**Work required:** When the string "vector" is part of a line in the data below, report the whole line.
───── Records to process
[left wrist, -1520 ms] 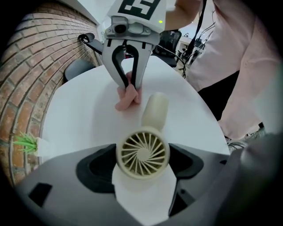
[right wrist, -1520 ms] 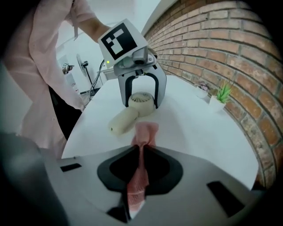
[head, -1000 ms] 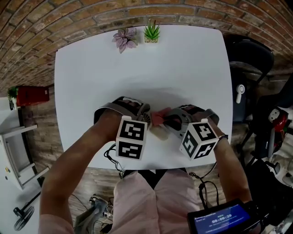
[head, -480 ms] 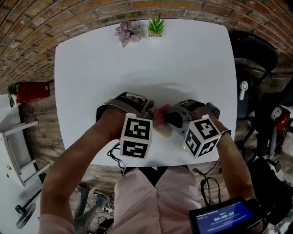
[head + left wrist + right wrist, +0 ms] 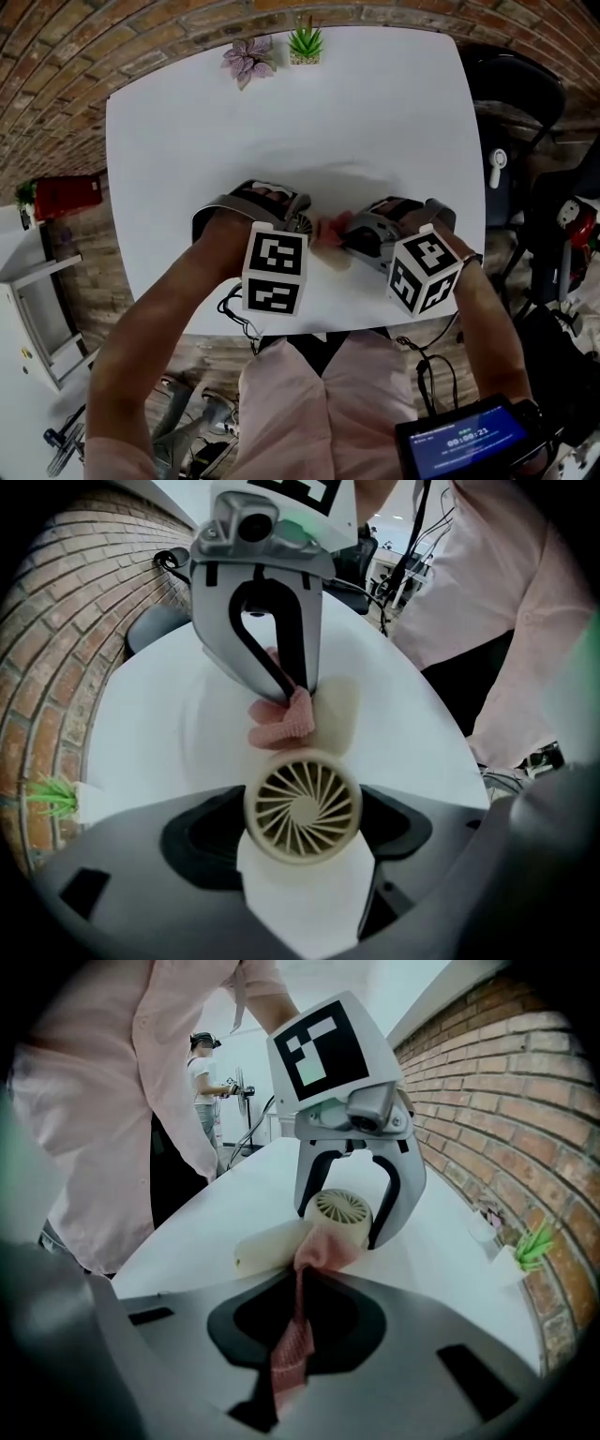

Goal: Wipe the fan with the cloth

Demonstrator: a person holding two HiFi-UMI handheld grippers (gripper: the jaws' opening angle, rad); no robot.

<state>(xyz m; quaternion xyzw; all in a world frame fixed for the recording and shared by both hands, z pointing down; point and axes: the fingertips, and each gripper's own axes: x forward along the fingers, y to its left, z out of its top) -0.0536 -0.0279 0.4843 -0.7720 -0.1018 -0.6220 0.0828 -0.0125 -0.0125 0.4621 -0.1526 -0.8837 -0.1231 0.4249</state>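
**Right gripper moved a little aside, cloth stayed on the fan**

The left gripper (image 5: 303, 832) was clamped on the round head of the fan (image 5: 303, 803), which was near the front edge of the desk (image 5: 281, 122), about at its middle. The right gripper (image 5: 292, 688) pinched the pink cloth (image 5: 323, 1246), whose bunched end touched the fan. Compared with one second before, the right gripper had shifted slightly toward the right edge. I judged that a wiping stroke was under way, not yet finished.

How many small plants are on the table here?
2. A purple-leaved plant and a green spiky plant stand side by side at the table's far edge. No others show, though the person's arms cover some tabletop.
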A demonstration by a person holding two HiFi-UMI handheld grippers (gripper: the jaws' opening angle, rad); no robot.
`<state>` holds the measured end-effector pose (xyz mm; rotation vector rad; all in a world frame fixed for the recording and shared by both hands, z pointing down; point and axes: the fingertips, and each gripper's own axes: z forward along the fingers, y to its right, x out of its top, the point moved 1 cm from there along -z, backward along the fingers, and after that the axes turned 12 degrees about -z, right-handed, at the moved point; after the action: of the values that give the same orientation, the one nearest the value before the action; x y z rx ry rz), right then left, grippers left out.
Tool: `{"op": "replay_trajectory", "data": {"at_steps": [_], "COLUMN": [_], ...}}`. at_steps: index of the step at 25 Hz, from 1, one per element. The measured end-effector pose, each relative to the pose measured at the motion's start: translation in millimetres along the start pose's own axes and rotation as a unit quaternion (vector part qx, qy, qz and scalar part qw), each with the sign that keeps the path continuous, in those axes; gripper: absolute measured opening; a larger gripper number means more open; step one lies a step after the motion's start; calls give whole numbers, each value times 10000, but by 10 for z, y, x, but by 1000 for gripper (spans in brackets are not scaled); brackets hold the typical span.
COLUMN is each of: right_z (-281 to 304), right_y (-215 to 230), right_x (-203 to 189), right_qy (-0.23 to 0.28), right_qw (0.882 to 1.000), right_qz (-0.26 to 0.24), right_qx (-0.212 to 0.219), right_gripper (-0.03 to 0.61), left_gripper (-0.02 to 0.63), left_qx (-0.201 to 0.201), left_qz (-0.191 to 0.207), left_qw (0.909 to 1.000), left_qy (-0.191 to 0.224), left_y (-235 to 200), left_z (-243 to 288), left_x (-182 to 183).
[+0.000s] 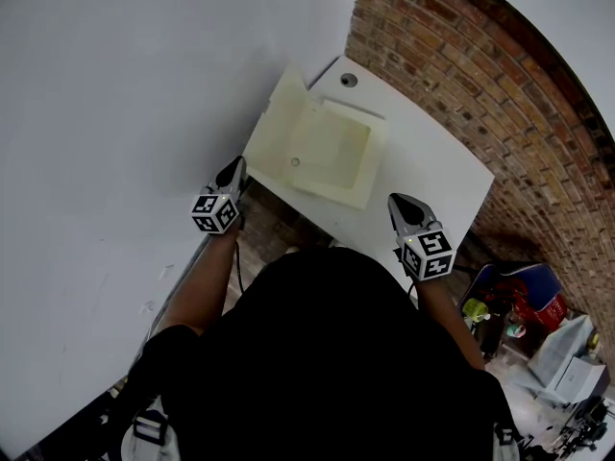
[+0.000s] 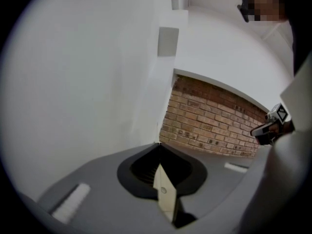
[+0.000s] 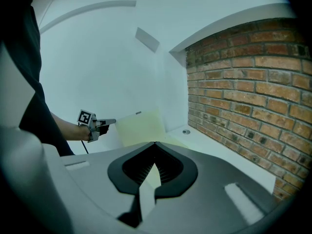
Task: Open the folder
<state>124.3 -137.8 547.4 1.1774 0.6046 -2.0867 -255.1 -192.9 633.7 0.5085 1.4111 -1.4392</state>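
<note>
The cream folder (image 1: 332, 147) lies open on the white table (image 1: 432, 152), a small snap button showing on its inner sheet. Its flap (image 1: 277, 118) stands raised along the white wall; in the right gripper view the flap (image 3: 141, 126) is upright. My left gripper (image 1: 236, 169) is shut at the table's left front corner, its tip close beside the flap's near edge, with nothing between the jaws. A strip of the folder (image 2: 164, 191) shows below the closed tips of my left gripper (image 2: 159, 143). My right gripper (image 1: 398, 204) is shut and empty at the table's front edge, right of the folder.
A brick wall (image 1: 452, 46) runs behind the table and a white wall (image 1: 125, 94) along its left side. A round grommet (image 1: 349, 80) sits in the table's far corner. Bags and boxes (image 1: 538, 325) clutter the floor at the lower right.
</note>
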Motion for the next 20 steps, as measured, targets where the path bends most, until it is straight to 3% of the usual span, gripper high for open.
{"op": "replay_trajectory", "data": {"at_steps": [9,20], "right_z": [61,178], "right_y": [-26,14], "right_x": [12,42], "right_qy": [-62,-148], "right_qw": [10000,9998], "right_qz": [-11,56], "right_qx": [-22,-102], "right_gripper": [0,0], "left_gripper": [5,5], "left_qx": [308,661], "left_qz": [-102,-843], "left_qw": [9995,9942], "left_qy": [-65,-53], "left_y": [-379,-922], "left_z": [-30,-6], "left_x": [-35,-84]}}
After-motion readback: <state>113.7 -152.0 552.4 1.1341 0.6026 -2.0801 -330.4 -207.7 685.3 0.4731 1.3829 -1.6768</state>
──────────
**Task output:**
`<state>` holds the measured end-effector pose (xyz mm; rotation vector rad; all in a world frame fixed for the recording and shared by both hands, z pointing down; point and axes: the fingertips, and each gripper's own axes: z forward along the fingers, y to its right, x out of its top, the point moved 1 cm from there along -z, backward along the fingers, and after that the axes turned 12 degrees about -z, right-handed, at the moved point; after the action: of the values that give the same orientation, the one nearest the value before the action; x y z rx ry rz), right then left, grippers left out.
Tool: `{"op": "replay_trajectory", "data": {"at_steps": [_], "COLUMN": [_], ...}}`. at_steps: index of the step at 25 Hz, from 1, one per element. The measured end-effector pose, each relative to the pose measured at the motion's start: translation in millimetres along the start pose's own axes and rotation as a unit quaternion (vector part qx, qy, qz and scalar part qw), each with the sign that keeps the path continuous, in those axes; gripper: absolute measured opening; a larger gripper number means more open; step one lies a step after the motion's start; calls give whole numbers, each value times 10000, but by 10 for z, y, x, but by 1000 for gripper (spans in brackets are not scaled); brackets hold the typical span.

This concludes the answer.